International Workers’ Day in Poland. The banner says “peace, work, security.” (Photo by Tomasz Molina [CC BY-SA 4.0] via Wikimedia Commons)

Workers celebrate today as “International Labor Day” almost everywhere – except in the United States and Canada.

Observed on the first Monday in September in both countries, that holiday is just “Labor Day” stateside and “Labour Day” north of the border.

Explained National Public Radio’s Emma Bowman: “U.S. resistance to celebrate International Labor Day — also called International Workers’ Day — in May stems from a resistance to emboldening worldwide working-class unity, historians say.”

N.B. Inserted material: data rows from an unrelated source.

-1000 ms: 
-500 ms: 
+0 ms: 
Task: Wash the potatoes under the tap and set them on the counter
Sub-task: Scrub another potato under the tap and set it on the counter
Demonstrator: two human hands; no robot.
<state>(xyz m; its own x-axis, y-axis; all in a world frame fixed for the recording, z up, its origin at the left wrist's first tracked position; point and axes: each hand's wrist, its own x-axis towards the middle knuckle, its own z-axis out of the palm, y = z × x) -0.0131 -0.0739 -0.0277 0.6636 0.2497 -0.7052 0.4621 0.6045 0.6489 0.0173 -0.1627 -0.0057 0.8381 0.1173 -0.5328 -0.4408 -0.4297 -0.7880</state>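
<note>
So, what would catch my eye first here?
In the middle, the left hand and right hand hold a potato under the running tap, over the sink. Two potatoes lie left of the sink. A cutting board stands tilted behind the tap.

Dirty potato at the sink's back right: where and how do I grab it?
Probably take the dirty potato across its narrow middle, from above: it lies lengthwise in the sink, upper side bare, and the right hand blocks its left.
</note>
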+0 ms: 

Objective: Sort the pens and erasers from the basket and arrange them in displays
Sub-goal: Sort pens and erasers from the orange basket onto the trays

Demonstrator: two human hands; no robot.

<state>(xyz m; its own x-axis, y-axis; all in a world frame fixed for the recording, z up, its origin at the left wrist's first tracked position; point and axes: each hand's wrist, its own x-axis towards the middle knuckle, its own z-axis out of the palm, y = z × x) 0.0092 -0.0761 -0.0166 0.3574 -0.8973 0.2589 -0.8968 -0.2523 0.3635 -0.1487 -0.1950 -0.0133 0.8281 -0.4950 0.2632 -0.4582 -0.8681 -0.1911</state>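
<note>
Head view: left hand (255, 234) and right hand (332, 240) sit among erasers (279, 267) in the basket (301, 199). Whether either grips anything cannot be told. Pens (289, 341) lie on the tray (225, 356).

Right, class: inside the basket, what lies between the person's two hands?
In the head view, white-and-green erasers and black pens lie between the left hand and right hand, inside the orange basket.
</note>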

She quoted American historian Peter Linebaugh, author of The Incomplete, True, Authentic, and Wonderful History of May Day: “The ruling class did not want to have a very active labor force connected internationally. The principle of national patriotism was used against the principle of working-class unity or trade union unity.”

Historians David Pizzo of Murray State University and Morehead State University historian emeritus John Hennen agree with Linebaugh.

America’s capitalist powers-that-be “deliberately decided they wanted to get as far away from strikes and strike activity as they could,” Pizzo said. “American exceptionalism is also part of it – an attempt to decouple American labor away from socialism.”

In the late 19th-century, American industrialists and their political allies feared that European socialism and labor militancy would spread to the U.S., where workers, including women and children, toiled long hours at low pay in dangerous and even deadly conditions. Those wealthy factory, mine, and mill owners bitterly — and often violently — battled unions.

Employers also rejected the 8-hour-day, a common goal of U.S. labor. “A 16-hour shift wasn’t unusual for workers at the time,” Bowman wrote. The American Federation of Labor, an association of skilled trades unions, “set May 1, 1886, as the date that workers nationwide should go on strike to demand the 8-hour workday.”

As many as half a million workers took off work in cities to march and rally for the 8-hour day and against hazardous working conditions and low wages.

On May 4, 1886, some anarchists and other labor activists gathered peacefully in Chicago’s Haymarket Square to demand the 8-hour day. Chicago police were notoriously anti-union. When police arrived to break up the rally, a bomb suddenly exploded.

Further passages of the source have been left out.